WORK INSTRUCTIONS
The answer must repeat each line of the material exactly.

SOURCE MATERIAL

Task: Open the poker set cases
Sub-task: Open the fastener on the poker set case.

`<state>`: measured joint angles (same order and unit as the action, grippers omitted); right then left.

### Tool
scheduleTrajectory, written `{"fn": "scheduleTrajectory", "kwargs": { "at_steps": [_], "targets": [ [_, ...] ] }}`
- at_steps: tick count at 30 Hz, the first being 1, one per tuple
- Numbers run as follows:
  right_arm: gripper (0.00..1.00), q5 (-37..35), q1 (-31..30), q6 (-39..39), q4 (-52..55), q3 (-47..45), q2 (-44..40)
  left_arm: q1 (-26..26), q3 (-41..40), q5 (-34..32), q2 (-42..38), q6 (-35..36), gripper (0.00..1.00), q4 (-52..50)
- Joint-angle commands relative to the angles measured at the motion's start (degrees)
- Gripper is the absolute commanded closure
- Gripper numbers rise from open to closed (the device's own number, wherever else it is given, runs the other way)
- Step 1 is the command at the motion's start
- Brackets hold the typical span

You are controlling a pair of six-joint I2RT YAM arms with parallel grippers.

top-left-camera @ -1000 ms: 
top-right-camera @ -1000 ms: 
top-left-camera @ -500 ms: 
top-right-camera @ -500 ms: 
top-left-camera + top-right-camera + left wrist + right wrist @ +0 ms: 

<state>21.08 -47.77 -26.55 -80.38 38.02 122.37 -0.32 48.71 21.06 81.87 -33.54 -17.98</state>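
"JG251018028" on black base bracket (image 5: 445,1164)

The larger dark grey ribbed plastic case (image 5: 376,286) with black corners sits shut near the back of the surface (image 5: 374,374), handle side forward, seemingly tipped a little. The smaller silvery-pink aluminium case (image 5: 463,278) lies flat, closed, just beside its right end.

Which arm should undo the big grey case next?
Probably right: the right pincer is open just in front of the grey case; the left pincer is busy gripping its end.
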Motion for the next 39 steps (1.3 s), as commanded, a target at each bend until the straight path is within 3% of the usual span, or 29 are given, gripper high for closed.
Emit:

RESPONSE FOR THIS EXERCISE
Task: Open the poker set cases
Sub-task: Open the fastener on the poker set case.

`<state>`: measured joint angles (same order and unit as the action, grippers omitted); right then left.

### Tool
scheduleTrajectory, written `{"fn": "scheduleTrajectory", "kwargs": { "at_steps": [_], "targets": [ [_, ...] ] }}`
- at_steps: tick count at 30 Hz, the first being 1, one per tuple
- Numbers run as follows:
  right_arm: gripper (0.00..1.00), q5 (-37..35), q1 (-31..30), q6 (-39..39), q4 (-52..55), q3 (-47..45), q2 (-44..40)
  left_arm: q1 (-26..26), q3 (-41..40), q5 (-34..32), q2 (-42..38), q6 (-35..36), gripper (0.00..1.00), q4 (-52..50)
- Joint-angle commands relative to the angles measured at the motion's start (degrees)
- Gripper is the absolute commanded closure
- Gripper numbers rise from open to closed (the device's own number, wherever else it is given, runs the other way)
- Step 1 is the command at the motion's start
- Brackets hold the typical span

You are controlling a pair of six-joint I2RT YAM arms with parallel grippers.

top-left-camera @ -1000 ms: 
top-right-camera @ -1000 ms: 
top-left-camera @ -500 ms: 
top-right-camera @ -500 ms: 
top-left-camera + top-right-camera + left wrist + right wrist @ +0 ms: 

<state>21.08 -47.77 -26.55 -80.38 38.02 122.37 -0.32 48.71 21.06 81.87 -33.54 -17.98</state>
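"JG251018028" on black base bracket (image 5: 445,1164)

The larger dark grey ribbed plastic case (image 5: 376,286) with black corners sits shut near the back of the surface (image 5: 374,374), handle side forward, seemingly tipped a little. The smaller silvery-pink aluminium case (image 5: 463,278) lies flat, closed, just beside its right end.

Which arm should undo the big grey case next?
Probably right: the right pincer is open just in front of the grey case; the left pincer is busy gripping its end.
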Motion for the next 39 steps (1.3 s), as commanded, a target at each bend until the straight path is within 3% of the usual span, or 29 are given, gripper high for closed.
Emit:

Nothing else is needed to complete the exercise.